I've been writing about soft drinks for more years than I care to remember, but for just-drinks my tenure has been a mere seven. But, it's time now to hang up the proverbial hat, or should I say put the cap back on the bottle after downing the last dregs of fizzy pop, and take a moment to mull whether my glass has been half full or half empty.

Olly has suggested my last piece be a look back at the good - and the bad - changes that have occurred during my time in the industry. With apologies to Sergio Leone, I am also going to be adding 'the ugly'.Happily there's masses of good stuff. With health and wellness having dominated new product development, the industry has seen a huge shift away from cheap and cheerful sugar-laden, artificially flavoured, beverages to drinks with product integrity and a nutritional content.

This move has been particularly prevalent amongst children's drinks. Producers have revised recipes, increased fruit content and eliminated the use of artificial preservatives, colourants and flavourings. Many now carry the claim of being 'one of your five' a day and are school compliant. Governments' nutritional advice that we should all aim to consume five portions of fruit and vegetables a day has indeed been pivotal in NPD. Children have never drunk more healthily - especially in schools - and yet, alarmingly, obesity figures remain high.

Functionality, the buzz word at the turn of the millennium, continues to move the industry forward into largely uncharted waters. With a health-conscious, ageing population destined to overtake all other demographic sectors, soft drinks producers have myriad opportunities to explore, such as drinks aimed at lowering blood pressure and improving heart, eye, brain, cognitive and joint health.

For the sporting, there have been huge developments in nutrition drinks, using amino acids and whey proteins and, for those who like to party, the energy sector has matured with a new category - the shot.

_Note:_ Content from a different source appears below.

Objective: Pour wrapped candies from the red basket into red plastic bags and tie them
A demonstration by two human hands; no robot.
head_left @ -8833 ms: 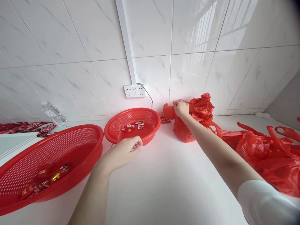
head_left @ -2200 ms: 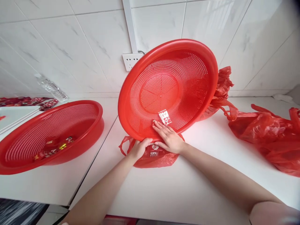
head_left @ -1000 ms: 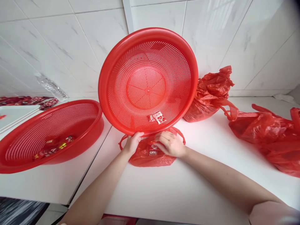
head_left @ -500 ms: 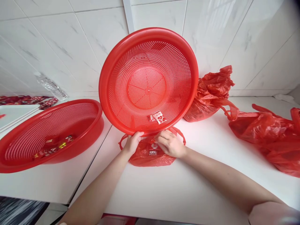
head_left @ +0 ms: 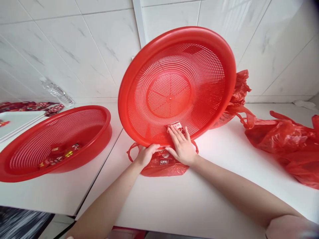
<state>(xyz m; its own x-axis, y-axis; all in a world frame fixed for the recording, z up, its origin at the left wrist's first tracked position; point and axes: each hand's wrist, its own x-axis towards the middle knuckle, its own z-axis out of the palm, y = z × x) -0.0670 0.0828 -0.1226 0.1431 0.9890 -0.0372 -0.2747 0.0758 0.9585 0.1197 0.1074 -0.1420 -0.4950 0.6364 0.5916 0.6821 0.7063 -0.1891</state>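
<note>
One red colander (head_left: 169, 94), head view: tilted over a red bag (head_left: 163, 171) at six o'clock; probably light, stiff, smooth, best held by its rim (head_left: 123, 89). Left hand (head_left: 146, 156) clamped on rim, seven o'clock; right hand (head_left: 183, 148) splayed over packets (head_left: 176, 125) inside.

Raised basket (head_left: 170, 89) is blocking much of the rear bag (head_left: 241, 88) and most of a white fitting (head_left: 133, 58) on the tiled wall (head_left: 62, 43). Right hand (head_left: 183, 149) is covering part of the packet (head_left: 176, 125); its print is coming out too small to read. Left hand (head_left: 146, 156): most fingers are lying out of sight at the rim. Rim and hands are masking the far part of the lower bag (head_left: 164, 171). Left edge is cutting off the left basket (head_left: 98, 134) and the white tray (head_left: 21, 121); right edge, the bag heap (head_left: 281, 142). Bottle (head_left: 58, 93) is looking blurred. Sleeve (head_left: 284, 224) is blurring, cropped at bottom. Dark streaked thing (head_left: 22, 222), lower left, is running out of view; cannot tell what.
</note>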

We have also witnessed the rise of bottled water, inconceivable as that still remains to some. In fact, we have seen the rise and fall, and now rise again of a sector which 15 or so years ago was niche, limited to table top bottles of the naturally sparkling Perrier.

Bolstered by some record breaking hot summers in markets like Western Europe, the odd municipal water scare and the healthy hydration message filtering through to consumers, the 330ml PET bottled water has become a life-style accessory.

The recent backlash, principally on environmental grounds, has subsided as bottled water producers promote their environmental credentials - lighter bottles, use of recycled PET (rPET), care and nurture of the land from which the water is sourced, along with corporate social responsibility initiatives in third world countries where water is scarce. Bottled water, along with water plus functional additions, remains the preferred choice of soft drink for many.

Indeed, choice has been a true force for good and the soft drinks industry has it in spades.

Although orange remains the number one flavour, new superfruits and berries - acai, goji, pomegranates, for instance - rich in antioxidants and developed into drinks by young entrepreneurs have injected the juice category with exotic, flavoursome and healthy refreshment. All-natural has become the category's mantra and with a new all-natural sweetener - stevia - on the block, there is likely to be more revision of formulations.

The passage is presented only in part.